Sherwood Park was established in 1955 on farmland of the Smeltzer family, east of Edmonton. With a population of 70,618 in 2016, Sherwood Park has enough people to be Alberta’s seventh largest city, but technically retains the status of a hamlet. The Government of Alberta recognizes the Sherwood Park Urban Service Area as equivalent to a city.
Sherwood Park, originally named Campbelltown, was founded by John Hook Campbell and John Mitchell in 1953 when the Municipal District of Strathcona No. 83 approved their proposed development of a bedroom community east of Edmonton. The first homes within the community were marketed to the public in 1955. Canada Post intervened on the name of Campbelltown due to the existence of several other communities in Canada within the same name, so the community’s name was changed to Sherwood Park in 1956.

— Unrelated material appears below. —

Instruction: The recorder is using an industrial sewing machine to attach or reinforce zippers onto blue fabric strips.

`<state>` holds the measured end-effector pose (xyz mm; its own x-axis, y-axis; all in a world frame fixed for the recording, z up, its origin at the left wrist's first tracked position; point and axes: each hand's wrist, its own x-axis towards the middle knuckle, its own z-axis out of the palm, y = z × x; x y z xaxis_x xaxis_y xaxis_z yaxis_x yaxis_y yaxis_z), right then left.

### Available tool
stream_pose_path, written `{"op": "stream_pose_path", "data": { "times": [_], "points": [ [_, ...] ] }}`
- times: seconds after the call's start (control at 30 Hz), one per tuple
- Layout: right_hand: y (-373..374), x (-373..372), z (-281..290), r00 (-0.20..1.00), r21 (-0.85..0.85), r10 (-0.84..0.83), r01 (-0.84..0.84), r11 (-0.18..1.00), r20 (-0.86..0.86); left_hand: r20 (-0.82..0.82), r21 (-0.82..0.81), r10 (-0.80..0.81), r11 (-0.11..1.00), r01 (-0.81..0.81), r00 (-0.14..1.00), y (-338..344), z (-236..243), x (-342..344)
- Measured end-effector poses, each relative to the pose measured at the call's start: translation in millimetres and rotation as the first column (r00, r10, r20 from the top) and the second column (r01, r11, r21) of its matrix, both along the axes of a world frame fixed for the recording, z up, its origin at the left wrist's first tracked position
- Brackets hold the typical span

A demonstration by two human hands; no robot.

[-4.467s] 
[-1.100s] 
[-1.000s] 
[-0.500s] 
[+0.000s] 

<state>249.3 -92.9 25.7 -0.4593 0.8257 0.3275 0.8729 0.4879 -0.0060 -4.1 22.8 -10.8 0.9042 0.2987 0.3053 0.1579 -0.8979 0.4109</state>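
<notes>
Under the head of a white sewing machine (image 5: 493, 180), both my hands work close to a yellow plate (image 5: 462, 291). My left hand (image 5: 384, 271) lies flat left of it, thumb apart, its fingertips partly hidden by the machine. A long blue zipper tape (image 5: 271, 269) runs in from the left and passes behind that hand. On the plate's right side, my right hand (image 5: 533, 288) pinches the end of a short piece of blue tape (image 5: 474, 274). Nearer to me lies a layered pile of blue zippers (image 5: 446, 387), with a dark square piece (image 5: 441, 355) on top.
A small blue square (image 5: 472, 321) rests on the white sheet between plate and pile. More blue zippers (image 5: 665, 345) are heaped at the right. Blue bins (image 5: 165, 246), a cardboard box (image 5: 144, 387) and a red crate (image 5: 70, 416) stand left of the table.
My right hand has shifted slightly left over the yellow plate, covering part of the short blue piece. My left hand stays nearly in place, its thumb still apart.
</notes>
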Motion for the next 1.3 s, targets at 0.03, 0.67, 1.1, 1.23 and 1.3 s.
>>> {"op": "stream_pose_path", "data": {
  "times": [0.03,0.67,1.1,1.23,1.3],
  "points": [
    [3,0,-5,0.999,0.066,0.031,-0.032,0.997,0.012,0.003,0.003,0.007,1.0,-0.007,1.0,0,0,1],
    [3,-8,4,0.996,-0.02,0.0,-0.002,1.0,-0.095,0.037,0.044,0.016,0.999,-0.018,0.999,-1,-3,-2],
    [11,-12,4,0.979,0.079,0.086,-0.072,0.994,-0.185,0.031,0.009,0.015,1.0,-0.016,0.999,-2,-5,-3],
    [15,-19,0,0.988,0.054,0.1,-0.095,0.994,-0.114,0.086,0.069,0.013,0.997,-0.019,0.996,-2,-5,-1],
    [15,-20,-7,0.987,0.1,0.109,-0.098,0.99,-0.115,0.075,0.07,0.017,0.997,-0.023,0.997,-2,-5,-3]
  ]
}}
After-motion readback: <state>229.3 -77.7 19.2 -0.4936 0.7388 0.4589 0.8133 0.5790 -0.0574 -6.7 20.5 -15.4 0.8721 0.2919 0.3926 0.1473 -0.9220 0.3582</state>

The Sherwood Park Urban Service Area is located in the Edmonton Capital Region along the western edge of central Strathcona County adjacent to the City of Edmonton. The majority of the community is bound by Highway 16 (Yellowhead Highway) to the north, Highway 21 to the east, Highway 630 (Wye Road) to the south, and Anthony Henday Drive (Highway 216) to the west. The Refinery Row portion of Sherwood Park is located across Anthony Henday Drive to the west, between Sherwood Park Freeway and Highway 16. Numerous developments fronting the south side of Wye Road, including Wye Gardens, Wye Crossing, Salisbury Village and the Estates of Sherwood Park, are also within the community. Lands north of Highway 16 and south of Township Road 534/Oldman Creek between Range Road 232 (Sherwood Drive) to the west and Highway 21 to the east are also within the Sherwood Park urban service area.